The way in which Christ died on the Cross shows that He died "with the authority of a master" and not an ordinary man. Christ Himself, as God, had authority over death, for He died when He wished, and not when death came. He surrendered His soul to His Father, which means that the devil had no authority over Him. Until then the devil, Hades, took men's souls. Through this masterly voice our own souls have for the first time attained freedom from the devil. Before Christ's death the devil had a right over men's souls, but from the moment when Christ surrendered His life to His Father and not to Hades, those in Hades also attained freedom. (St. Theophylactos). This is why the Cross is the glory of the Church, and it is certainly closely connected with Christ's Resurrection. The Cross cannot be understood with the Resurrection, nor the Resurrection without the Cross.

This outcry of Christ, which is His Seventh and last saying on the Cross, should be connected with what the Evangelist John says: "And bowing His head, He gave up His spirit." (St. John 19:30). We should attach importance to this concise phrase. In all men the things that happen are opposite to what happened in Christ, for first they die, that is to say, first the soul comes out of the body, and then the head loses its balances and falls.

But in Christ quite the opposite happened. He Himself bowed His head and then gave up His spirit. Saint John Chrysostom observes: "For it is not when He gave up His spirit that He bowed His head, which happens with us, but when He bowed His head, then He gave up His spirit." This again shows what we have emphasized before, that Christ had authority over death, and therefore "when He wanted, then He died" (Zygavinos).

The fact that He bowed His head and then "gave up His spirit", i.e., His soul, to His Father shows "that He was master of death, and did everything voluntarily" (St. Theophilaktos). He did everything of His own will and desire. Nothing in Christ was a compulsory. He wanted and assumed the passable and moral body, permitted his flesh to activate the so-called innocent passions, and He Himself, as Lord of life and death, ordered death to come. And Christ did this for economy, so that death could be abolished by death.

Saint John of Damaskos says that even if Christ died as a man and His soul was separated from His pure body, the divinity remained undivided in both soul and body, and the one hypostasis of the Logos (Word) remained, in spite of the soul's departure from the body. Moreover, Christ's soul and body never had their own hypostasis apart from the hypostasis of the Logos (Word).

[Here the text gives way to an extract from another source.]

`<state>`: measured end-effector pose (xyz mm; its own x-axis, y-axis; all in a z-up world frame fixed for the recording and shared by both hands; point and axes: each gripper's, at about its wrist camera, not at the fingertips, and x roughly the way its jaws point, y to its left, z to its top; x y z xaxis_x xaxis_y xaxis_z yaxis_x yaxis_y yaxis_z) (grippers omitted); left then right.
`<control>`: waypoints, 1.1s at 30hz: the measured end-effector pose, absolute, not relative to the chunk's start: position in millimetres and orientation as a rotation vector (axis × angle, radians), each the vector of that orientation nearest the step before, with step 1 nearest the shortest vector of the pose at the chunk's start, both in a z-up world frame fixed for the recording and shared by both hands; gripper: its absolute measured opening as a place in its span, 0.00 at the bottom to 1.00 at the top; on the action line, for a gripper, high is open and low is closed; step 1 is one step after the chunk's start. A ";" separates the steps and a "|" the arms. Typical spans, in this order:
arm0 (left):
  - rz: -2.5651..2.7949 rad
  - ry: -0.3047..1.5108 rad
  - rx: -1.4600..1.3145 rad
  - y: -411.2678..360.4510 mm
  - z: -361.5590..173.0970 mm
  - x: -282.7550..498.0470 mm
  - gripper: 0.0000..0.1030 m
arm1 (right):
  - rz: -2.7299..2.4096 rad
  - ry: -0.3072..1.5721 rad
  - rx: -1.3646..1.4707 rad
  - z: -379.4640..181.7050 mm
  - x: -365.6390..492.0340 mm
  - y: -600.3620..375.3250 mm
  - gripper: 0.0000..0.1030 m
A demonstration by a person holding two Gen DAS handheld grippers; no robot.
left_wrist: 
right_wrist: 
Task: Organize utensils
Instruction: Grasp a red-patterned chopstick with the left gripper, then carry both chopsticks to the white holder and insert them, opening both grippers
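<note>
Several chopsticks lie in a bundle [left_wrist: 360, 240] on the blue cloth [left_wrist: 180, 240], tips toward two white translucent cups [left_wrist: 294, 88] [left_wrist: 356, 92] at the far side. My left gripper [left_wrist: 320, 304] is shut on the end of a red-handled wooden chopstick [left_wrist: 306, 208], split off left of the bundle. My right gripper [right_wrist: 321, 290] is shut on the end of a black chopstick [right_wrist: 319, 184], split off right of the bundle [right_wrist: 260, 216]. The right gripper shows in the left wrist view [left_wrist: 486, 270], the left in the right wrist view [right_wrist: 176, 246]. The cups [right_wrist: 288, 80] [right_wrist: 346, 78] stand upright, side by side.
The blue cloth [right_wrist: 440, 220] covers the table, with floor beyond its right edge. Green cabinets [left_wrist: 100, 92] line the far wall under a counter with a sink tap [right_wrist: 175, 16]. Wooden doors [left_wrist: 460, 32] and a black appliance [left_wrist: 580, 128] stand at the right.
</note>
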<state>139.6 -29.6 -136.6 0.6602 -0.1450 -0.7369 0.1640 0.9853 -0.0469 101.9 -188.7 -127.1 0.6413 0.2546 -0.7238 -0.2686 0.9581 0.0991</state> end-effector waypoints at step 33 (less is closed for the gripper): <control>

Thus even if the soul was separated from the body, they were hypostically united by the Logos (Word).

This means that His soul descended into Hades with the Divinity in order to release the righteous men of the Old Testament from the power of death, while the body remained in the tomb with the divinity, without suffering decay and disintegration, precisely because there was the unified Divinity. In this way the soul and body, united by the Divinity, "break the chains of both death and hell," as we sing in the Church. The soul with the Divinity broke the chains of hell, and the body with the Divinity tore asunder the power of death.

Saint Cosmas, the poet, bishop of Maiuma, formulated this great theological truth in a troparion which is in the Canon of Great Saturday: "Thou wast torn but not separated, O Word, from the flesh that Thou hadst taken. For though Thy temple was destroyed at the time of Thy Passion, yet the Person of Thy Godhead and of Thy flesh is but one; in both Thou art One Son, the Word of God, both God and man."